Awards and highlights
- Super Bowl champion (LVIII); CFP national champion (2019); Second-team All-SEC (2021);

Career NFL statistics as of 2024
- Total tackles: 15
- Pass deflections: 1
- Stats at Pro Football Reference

= Neil Farrell =

American football player (born 1998)

Neil Farrell Jr. (born September 9, 1998) is an American professional football nose tackle for the St. Louis Battlehawks of the United Football League (UFL). He played college football for the LSU Tigers and was selected by the Las Vegas Raiders in the fourth round of the 2022 NFL draft.

==Early life==
Farrell grew up in Mobile, Alabama, and attended Murphy High School. As a senior, Farrell recorded 101 tackles, 28 for a loss, 13 sacks, and 14 quarterback hurries. Farrell was rated a four-star recruit and committed to play college football at LSU over offers from Michigan, Alabama, Florida, USC, and South Carolina and signed with the team despite a late recruiting push by Florida State.

==College career==
Farrell played in the first five games of his freshman season and recorded five tackles with one quarterback hurry before suffering an injury. Farrell played in all 15 of LSU's games with three starts as a sophomore and had 46 tackles, seven tackles for loss, and three sacks as the Tigers won the 2020 College Football Playoff National Championship.
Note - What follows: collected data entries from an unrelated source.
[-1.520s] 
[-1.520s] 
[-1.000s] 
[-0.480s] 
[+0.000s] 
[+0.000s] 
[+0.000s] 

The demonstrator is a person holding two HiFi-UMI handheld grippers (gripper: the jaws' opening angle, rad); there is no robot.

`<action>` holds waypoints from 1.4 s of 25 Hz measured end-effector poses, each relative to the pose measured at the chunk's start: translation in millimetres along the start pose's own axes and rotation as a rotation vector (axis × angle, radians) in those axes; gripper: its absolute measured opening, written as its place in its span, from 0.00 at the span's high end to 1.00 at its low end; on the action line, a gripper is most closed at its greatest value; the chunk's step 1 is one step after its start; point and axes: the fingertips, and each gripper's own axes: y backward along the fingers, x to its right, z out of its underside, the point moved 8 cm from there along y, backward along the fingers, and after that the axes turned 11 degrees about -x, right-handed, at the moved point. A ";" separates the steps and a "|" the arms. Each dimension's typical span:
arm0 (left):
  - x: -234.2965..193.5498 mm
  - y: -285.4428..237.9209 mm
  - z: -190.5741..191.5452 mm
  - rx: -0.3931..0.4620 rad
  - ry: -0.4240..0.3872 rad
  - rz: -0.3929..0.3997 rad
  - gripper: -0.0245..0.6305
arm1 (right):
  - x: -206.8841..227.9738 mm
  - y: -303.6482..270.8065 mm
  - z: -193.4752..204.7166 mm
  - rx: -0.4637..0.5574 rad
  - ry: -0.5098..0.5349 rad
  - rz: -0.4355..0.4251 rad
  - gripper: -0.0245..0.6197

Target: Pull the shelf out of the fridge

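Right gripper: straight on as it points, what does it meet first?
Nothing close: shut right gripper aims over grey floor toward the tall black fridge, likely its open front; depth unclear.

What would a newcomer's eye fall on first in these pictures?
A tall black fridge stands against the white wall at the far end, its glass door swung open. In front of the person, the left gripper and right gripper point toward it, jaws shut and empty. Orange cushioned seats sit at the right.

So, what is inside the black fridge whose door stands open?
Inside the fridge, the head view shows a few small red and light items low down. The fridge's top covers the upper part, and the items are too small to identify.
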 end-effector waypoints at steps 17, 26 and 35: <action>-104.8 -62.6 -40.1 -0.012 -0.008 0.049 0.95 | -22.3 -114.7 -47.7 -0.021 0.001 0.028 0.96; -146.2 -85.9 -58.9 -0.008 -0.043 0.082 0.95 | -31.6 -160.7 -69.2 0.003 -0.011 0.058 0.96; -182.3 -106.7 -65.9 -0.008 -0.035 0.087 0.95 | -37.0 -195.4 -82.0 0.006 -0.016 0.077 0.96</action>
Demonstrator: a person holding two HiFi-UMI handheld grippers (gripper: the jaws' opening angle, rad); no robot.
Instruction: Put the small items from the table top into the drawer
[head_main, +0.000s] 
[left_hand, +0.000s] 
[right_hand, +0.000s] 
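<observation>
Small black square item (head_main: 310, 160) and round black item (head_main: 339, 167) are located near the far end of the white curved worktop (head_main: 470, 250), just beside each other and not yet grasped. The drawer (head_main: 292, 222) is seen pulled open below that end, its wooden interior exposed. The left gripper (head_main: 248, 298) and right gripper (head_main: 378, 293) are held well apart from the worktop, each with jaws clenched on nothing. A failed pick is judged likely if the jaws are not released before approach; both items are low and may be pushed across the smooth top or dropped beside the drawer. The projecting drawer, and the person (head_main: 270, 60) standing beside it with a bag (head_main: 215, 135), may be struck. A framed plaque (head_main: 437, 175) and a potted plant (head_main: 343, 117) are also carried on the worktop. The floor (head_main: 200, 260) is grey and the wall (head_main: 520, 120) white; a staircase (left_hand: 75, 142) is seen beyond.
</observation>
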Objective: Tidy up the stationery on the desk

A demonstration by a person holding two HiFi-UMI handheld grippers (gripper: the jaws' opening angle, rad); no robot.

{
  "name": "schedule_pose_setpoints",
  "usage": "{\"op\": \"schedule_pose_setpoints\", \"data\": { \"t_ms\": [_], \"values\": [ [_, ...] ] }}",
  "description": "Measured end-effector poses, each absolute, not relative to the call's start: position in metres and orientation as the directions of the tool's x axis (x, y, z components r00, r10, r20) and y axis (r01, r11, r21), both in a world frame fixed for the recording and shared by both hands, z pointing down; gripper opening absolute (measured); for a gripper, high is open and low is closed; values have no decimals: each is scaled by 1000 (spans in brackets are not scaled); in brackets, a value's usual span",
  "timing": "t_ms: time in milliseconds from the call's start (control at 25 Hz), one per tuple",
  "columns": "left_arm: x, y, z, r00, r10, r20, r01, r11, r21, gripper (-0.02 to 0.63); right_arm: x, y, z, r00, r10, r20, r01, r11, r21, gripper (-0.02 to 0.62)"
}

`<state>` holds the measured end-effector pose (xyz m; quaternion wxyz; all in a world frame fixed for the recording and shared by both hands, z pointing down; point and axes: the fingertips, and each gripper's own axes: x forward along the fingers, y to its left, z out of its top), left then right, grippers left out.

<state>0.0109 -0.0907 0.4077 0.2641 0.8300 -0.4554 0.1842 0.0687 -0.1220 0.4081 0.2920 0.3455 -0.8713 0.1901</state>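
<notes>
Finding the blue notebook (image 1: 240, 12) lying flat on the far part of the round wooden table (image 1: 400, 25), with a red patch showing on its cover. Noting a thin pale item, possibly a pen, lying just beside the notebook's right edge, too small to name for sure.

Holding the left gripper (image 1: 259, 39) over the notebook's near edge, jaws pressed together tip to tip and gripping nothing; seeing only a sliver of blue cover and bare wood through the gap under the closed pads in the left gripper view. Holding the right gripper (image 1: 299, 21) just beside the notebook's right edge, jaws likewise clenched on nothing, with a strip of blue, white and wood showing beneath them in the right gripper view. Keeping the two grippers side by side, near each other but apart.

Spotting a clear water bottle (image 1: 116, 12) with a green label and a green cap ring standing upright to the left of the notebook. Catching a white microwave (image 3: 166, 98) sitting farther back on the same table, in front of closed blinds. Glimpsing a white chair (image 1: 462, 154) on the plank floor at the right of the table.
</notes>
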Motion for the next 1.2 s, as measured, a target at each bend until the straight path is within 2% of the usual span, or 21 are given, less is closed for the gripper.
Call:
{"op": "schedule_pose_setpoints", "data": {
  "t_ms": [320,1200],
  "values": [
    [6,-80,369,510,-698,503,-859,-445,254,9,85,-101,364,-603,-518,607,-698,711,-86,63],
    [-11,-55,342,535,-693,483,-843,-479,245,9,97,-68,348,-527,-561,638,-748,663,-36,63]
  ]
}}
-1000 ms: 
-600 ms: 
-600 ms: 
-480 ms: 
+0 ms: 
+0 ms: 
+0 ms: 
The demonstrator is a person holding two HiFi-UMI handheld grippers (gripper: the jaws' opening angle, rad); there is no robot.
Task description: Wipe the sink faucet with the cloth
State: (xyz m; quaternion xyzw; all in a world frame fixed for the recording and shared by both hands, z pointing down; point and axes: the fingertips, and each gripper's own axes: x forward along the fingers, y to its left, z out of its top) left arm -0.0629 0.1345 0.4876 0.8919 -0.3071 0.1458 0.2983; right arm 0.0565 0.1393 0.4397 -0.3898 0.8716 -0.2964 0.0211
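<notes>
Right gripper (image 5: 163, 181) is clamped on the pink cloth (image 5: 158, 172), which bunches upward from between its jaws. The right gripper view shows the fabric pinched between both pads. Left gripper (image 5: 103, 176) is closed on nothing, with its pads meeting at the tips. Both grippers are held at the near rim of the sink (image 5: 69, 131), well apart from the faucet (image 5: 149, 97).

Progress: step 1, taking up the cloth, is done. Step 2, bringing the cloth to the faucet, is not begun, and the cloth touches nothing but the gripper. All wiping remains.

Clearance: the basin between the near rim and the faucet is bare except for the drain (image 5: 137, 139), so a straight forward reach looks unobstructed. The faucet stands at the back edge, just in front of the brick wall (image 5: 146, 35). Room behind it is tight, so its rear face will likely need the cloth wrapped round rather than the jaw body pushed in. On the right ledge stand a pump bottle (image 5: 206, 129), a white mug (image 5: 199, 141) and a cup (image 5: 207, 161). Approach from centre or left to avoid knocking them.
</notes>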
Farrell initially announced that he would opt-out of his senior season due to family health concerns regarding the COVID-19 pandemic, but later reversed his decision. Farrell finished the season with 25 tackles, 2.5 tackles for loss, 1.0 sacks, and 1 forced fumble. After considering entering the 2021 NFL draft, he decided to utilize the extra year of eligibility granted to college athletes who played in the 2020 season due to the coronavirus pandemic and return to LSU for a fifth season. Farrell finished the 2021 season with 45 tackles, 9.5 tackles for loss, and two sacks. After the conclusion of his college career, he played in the 2022 Senior Bowl and was named the best defensive lineman for the American Team.

==Professional career==

Pre-draft measurables
| Height | Weight | Arm length | Hand span | Wingspan | 40-yard dash | 10-yard split | 20-yard split | 20-yard shuttle | Three-cone drill | Vertical jump | Bench press |
| 6 ft 4+1⁄8 in (1.93 m) | 330 lb (150 kg) | 32+1⁄4 in (0.82 m) | 10+1⁄8 in (0.26 m) | 6 ft 5+3⁄8 in (1.97 m) | 5.40 s | 1.86 s | 3.01 s | 5.05 s | 8.41 s | 21.5 in (0.55 m) | 18 reps |
All values from NFL Combine/Pro Day

===Las Vegas Raiders===
Farrell was selected by the Las Vegas Raiders in the fourth round, 126th overall, of the 2022 NFL draft. He was placed on the non-football injury list on July 26, 2023.

===Kansas City Chiefs===
On August 29, 2023, Farrell was traded to the Kansas City Chiefs in exchange for sixth-round selection in the 2024 NFL draft. Farrell reached Super Bowl LVIII where the Chiefs defeated the San Francisco 49ers 25-22 in Super Bowl LVIII. Farrell recorded 1 tackle and 1 pass defensed in the Super Bowl.

Farrell was waived by the Chiefs on August 27, 2024, and re-signed to the practice squad, but released two days later.

===Miami Dolphins===
On September 26, 2024, Farrell signed with the Miami Dolphins practice squad. He was promoted to the active roster on November 11. He signed a reserve/future contract on January 7, 2025.

On May 8, 2025, Farrell was waived by the Dolphins.

=== St. Louis Battlehawks ===
On January 14, 2026, Farrell was selected by the St. Louis Battlehawks of the United Football League (UFL).